I'm on spring break!!!!

Maybe I'll just sleep.....




3.17.2003

 
Yeah finals week! I just finished IHUM final in half the time allotted...uh oh. But I feel like I kicked it so whateverrrrr.

And now I've just got Spanish left (yeah easy quarter) which I don't think I'll study for any more. Yay! :)

I know I already mentioned the power suits from white trash night, so here we go:



Don't we look hot??? Erin, me, and Tom are definately the "belles of the ball," so to speak. :)

Making hamentashen tomorrow! I'm so excited! Spring break WHAT!!!!




3.15.2003

 
Wooo weekend before finals! A week from now I'll be soooo done....3.2 days from now i'll be sooooo done.

I also just found out that my blog has a small but strong readership, so I'll make an effort to do better updates. :) And more often. Holla!

So we had white trash night last night which was funny to watch. The 3 of us who didn't drink dressed up in power suits and looked down our noses at all the white trash. It was hi-larious. I've got some good photos to put up which maybe I'll do soon. Maybe I should link to photos from here.

Annnnd what else. Hm. Taking CS 106A next quarter which is just crazy. Me! CS!! In-SANE.

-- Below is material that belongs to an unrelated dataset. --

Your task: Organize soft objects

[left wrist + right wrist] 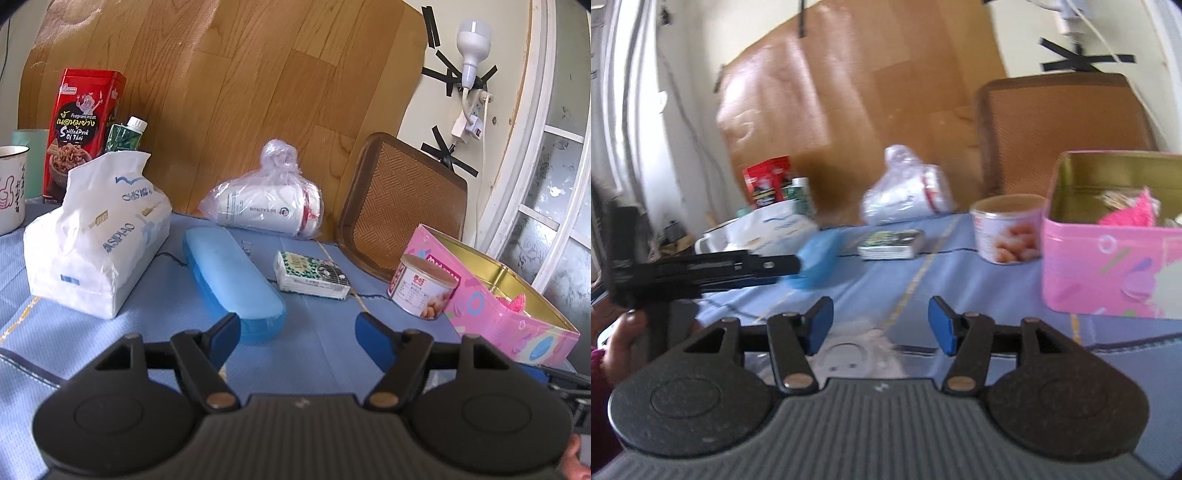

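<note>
Tissue pack (pixel 99 243), soft and white, is placed on the blue cloth (pixel 325 332) at the left, beside the blue case (pixel 232 280). The pink tin (pixel 1115 236) is kept uncovered at the right, probably to receive soft things; something pink is already seen inside. Left gripper (pixel 295 332) and right gripper (pixel 881 325) are both held open, with nothing between the jaws.
</note>
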Demonstrator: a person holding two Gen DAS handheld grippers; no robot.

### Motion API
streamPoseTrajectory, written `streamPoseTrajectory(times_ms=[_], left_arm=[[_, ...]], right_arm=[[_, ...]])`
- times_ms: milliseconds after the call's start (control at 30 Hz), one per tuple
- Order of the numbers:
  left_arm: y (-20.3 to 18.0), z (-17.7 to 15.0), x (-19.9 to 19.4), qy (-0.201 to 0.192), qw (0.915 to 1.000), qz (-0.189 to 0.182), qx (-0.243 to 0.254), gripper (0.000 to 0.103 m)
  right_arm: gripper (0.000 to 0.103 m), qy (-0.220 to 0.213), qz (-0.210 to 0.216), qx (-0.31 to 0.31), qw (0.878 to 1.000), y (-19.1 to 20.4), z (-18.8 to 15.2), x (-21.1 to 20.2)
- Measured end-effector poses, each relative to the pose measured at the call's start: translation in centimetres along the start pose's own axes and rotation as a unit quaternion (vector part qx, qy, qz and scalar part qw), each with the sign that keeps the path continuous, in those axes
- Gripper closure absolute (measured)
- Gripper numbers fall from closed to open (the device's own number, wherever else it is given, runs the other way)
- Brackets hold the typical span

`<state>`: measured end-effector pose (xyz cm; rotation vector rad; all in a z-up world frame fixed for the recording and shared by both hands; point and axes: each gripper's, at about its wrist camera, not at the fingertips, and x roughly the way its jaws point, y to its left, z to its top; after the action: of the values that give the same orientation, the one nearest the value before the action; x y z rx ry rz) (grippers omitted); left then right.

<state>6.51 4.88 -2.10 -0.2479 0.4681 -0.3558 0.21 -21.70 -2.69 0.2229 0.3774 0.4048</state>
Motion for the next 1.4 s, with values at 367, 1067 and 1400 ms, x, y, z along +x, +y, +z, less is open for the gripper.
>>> streamPoseTrajectory(times_ms=[367, 1067, 1400], left_arm=[[-0.1, 0.0, 0.0, 0.0, 1.0, 0.0, 0.0, 0.032], [-0.3, -0.1, -0.1, -0.002, 1.0, 0.001, 0.0, 0.03], [-0.3, -0.1, -0.1, -0.002, 1.0, 0.0, 0.0, 0.03]], right_arm=[[0.044, 0.011, -0.003, 0.031, 0.999, -1.3, -0.3, 0.3], [0.043, 0.023, 0.014, 0.021, 0.999, -1.3, -0.3, 0.7], [0.043, 0.024, 0.014, 0.021, 0.999, -1.3, -0.2, 0.7]])
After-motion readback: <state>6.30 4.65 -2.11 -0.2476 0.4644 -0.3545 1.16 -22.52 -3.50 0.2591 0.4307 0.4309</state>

Also maybe some good lyrics:
but if the world could remain within a frame
like a painting on a wall
then i think we would see the beauty
then we would stand staring in awe
at our still lives posed
like a bowl of oranges
like a story told
by the fault lines and the soil

--bright eyes, bowl of oranges




3.04.2003

 
We all love quizzes. Right? And personality disorder quizzes just rock...

Disorder Rating
Paranoid: Low
Schizoid: Low
Schizotypal: Low
Antisocial: High
Borderline: Very High
Histrionic: Very High
Narcissistic: High
Avoidant: Moderate
Dependent: Moderate
Obsessive-Compulsive: Moderate
http://www.4degreez.com/misc/personality_disorder_test.mv

Holla!

Let's see. David was here this weekend which was great fun but unfortunately insanely busy so I got NO work done which means I'm screwed. Screw your roo was totally fun and I enjoyed it. Our sober monitors were awesome, and some of the drunk people not so much. (People trying to trip me as I walk past them not so much either).

So anyway. One more week of class after this week. And Wednesday is the camera-down-the-throat-into-the-stomach-to-hopefully-find-out-why-I-can't-not-throw-up-after-every-freaking-time-I-eat day. Eee! Sedation! Aaaah!

Johann donated blood again today and they asked where I was. Awww...I wish I could have gone. Sniff!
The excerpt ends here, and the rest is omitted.